= The Rainy Daze =

US musical group

The Rainy Daze was a psychedelic pop group formed in Denver, Colorado in 1965. They were composed of singer/guitarist Tim Gilbert with his brother Kip on drums, lead guitarist Mac Ferris, bassist Sam Fuller, and keyboardist Bob Heckendorf.

The group started as a covers act, nevertheless parlaying a string of frat party gigs into a local television appearance that reportedly caught the attention of famed producer Phil Spector, who extended a management contract.
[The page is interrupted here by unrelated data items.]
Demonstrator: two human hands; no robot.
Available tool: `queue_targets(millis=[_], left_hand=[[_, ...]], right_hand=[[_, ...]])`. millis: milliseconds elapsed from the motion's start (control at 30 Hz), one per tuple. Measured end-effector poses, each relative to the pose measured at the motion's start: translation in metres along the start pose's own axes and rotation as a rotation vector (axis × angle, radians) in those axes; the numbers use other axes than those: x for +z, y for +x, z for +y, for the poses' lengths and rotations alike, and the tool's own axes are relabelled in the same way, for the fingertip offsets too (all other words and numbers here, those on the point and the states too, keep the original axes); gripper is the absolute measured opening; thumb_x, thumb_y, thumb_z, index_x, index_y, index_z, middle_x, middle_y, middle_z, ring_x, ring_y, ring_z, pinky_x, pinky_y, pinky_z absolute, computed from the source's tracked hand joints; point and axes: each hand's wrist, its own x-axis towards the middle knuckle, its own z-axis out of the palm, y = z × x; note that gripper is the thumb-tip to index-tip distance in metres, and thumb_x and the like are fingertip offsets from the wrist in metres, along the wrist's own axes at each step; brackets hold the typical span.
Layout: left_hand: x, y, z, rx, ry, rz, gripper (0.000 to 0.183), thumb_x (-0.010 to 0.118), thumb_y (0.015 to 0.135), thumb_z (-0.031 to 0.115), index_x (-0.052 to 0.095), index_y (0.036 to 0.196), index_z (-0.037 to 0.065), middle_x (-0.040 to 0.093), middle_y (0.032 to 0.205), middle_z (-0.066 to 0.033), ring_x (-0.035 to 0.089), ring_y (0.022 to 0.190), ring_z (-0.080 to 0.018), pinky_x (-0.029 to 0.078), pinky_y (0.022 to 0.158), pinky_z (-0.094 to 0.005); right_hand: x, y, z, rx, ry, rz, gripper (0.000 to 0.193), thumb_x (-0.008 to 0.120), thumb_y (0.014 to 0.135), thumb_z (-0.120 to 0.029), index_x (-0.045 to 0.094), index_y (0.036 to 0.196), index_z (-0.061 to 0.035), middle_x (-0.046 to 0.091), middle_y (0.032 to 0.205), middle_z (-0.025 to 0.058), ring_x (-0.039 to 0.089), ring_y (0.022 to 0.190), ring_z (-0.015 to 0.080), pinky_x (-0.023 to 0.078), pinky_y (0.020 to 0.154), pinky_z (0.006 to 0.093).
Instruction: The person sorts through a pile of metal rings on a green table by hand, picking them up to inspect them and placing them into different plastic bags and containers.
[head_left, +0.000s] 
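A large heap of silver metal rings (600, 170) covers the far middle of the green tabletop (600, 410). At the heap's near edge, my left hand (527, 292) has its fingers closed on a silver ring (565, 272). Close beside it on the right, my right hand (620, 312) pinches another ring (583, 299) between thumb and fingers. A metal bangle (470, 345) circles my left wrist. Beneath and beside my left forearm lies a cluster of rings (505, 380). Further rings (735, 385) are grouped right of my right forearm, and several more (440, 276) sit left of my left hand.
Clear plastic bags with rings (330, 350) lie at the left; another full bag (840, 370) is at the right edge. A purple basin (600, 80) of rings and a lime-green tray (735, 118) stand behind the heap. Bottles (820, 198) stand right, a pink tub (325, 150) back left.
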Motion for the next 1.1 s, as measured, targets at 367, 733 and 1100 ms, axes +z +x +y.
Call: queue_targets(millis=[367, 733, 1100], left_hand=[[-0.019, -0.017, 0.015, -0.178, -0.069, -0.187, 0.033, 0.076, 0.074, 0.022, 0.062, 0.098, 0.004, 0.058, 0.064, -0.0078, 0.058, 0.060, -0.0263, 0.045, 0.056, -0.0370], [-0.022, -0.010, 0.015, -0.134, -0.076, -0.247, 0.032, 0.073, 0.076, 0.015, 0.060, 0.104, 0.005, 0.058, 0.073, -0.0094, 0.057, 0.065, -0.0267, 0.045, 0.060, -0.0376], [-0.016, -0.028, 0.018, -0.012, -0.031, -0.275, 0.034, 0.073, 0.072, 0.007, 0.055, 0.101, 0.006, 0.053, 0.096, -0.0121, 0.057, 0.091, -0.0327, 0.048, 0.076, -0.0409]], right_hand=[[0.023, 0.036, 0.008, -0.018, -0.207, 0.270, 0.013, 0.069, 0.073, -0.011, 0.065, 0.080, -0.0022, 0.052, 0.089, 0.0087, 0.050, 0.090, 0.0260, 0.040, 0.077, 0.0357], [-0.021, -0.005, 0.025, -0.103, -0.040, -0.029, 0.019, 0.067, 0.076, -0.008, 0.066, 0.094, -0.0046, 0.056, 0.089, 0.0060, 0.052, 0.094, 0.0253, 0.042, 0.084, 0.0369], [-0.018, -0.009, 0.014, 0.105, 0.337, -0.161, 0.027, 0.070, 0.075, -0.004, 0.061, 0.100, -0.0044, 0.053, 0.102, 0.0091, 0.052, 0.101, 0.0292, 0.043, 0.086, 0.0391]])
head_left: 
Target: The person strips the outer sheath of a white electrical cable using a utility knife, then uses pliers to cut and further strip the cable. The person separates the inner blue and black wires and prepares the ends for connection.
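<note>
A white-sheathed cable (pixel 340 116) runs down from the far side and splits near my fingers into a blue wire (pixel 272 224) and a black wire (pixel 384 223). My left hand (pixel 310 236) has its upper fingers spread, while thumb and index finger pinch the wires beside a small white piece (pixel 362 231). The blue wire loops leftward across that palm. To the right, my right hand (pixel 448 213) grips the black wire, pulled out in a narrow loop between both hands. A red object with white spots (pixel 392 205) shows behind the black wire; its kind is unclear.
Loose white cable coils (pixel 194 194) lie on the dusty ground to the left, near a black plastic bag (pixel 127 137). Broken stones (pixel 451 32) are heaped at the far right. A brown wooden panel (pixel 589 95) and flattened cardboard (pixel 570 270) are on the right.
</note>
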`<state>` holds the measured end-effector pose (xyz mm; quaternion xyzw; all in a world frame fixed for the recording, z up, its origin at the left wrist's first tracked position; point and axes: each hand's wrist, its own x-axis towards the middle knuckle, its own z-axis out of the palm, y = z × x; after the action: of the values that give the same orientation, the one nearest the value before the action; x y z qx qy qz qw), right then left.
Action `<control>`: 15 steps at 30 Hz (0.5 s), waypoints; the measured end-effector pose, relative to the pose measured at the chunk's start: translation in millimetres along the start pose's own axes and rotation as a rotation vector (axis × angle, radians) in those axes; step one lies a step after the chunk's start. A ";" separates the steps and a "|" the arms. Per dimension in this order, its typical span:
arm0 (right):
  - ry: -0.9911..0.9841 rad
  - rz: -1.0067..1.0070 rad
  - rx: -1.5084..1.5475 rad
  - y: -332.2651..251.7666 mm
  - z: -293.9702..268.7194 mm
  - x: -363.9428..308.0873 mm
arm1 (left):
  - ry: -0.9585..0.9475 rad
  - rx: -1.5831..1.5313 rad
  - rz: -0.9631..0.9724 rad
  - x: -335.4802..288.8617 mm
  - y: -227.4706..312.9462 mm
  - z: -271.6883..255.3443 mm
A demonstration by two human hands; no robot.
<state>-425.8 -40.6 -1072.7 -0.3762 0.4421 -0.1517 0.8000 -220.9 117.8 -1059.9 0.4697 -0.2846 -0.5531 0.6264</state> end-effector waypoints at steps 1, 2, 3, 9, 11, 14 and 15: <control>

The group released an album, That Acapulco Gold, and the title song (written by Tim Gilbert and his roommate, John Carter) made it to #70 on the Billboard Hot 100 in 1967 but was pulled once it was realized it was a pro-marijuana song (see Acapulco Gold). Tim Gilbert was co-author with John S. Carter of the gold record / "million seller" song Incense and Peppermints (song) by Strawberry Alarm Clock.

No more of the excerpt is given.